# Park city:  Marriott vs westgate



## sueoz (Jun 30, 2010)

Hi - As I stated in my other thread we are hoping to hike in fall 2011 in park city.  I am debating between Marriott Summit Watch (because it is in town) and Westgate Park City.  I've read reviews and it doesn't seem like I can lose with either.  For a hiking trip would you have any reason to pick one over the other?  Is it easy to get from Westgate into town and park at that time of year?  We will have our own rental car.
Thanks again,
Sue


----------



## Steve (Jun 30, 2010)

It's easy to get to town from the Westgate and relatively easy to park in the fall in Park City, but I would choose Summit Watch.  I think it's more fun to stay right on Main Street...even if you are spending most of your time out hiking.  Plus the condos are bigger at Summit Watch.  Westgate is upscale and very nice, but the rooms are on the small side.

Steve


----------



## talkamotta (Jul 1, 2010)

Ive stayed at Marriott Mountainside, Westgate and Raintree Canyons all three resorts have thier pros/cons.  My sister stayed at Summit Watch and she wasnt overly impressed with the resort but said it was great being right on Main Street.  They have refurbished some of thier units so you should be able to request one of those units.  

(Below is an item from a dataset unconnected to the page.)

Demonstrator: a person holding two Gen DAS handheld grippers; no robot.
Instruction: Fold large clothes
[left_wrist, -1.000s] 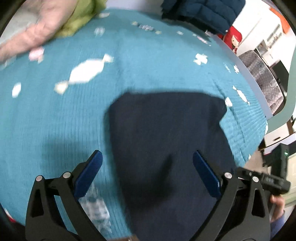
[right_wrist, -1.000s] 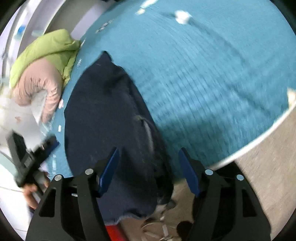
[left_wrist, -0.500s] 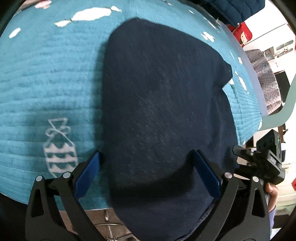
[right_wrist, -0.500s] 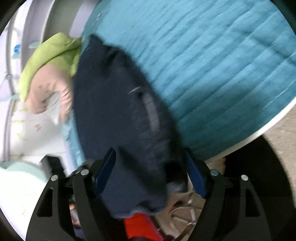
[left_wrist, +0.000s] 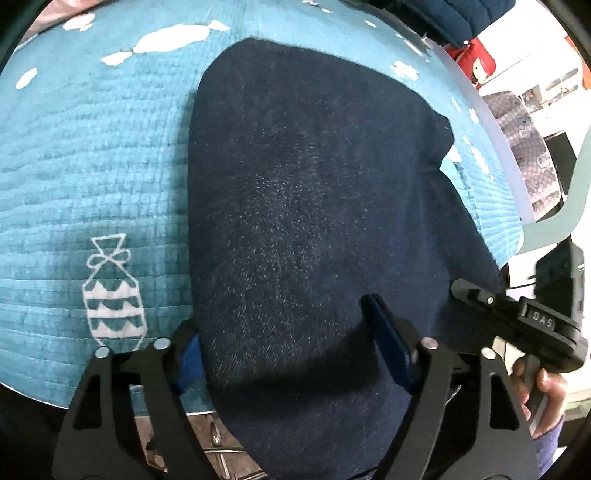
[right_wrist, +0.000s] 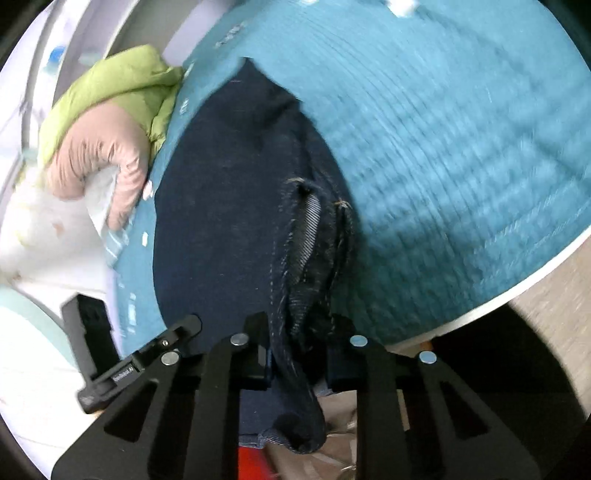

You cant go wrong with any of these condos.  Mountainside units dont have a lot of character but have great outside pools and bathtubs arent jetted.  Raintree has wonderful new units but only a small pool and bathtubs are jetted.  Westgate units have a cabiny feel, bathtubs are jetted and shower is a steam shower, outside pool is large but hot tubs arent as cool as Mountainside.  

I live in Salt Lake, we will go up in the off season for a break.  I will do some hiking but I dont like to go into a public hot tub.  I like the jetted bathtubs and decks.  Westgate is my favorite out of all of them.  

If you are   hiking make sure you take a day and go up Little/Big Cottonwood Canyons.  Spend some time up in Snowbird, take the tram up.  Take I80 towards Salt Lake and take the I215 exit southbound.  45 minutes from Park City.


----------



## labguides (Oct 30, 2010)

We much prefer Westgate. We like the balconies etc.  We did not fall in love with Marriott (not certain of the name.. the one in town). Have stayed at Westgate 3x in summer and hope to get there in 2011.


----------



## wcfr1 (Nov 4, 2010)

I think the Canyons is a better hiking mountain, so that means the Westgate is more convenient.


----------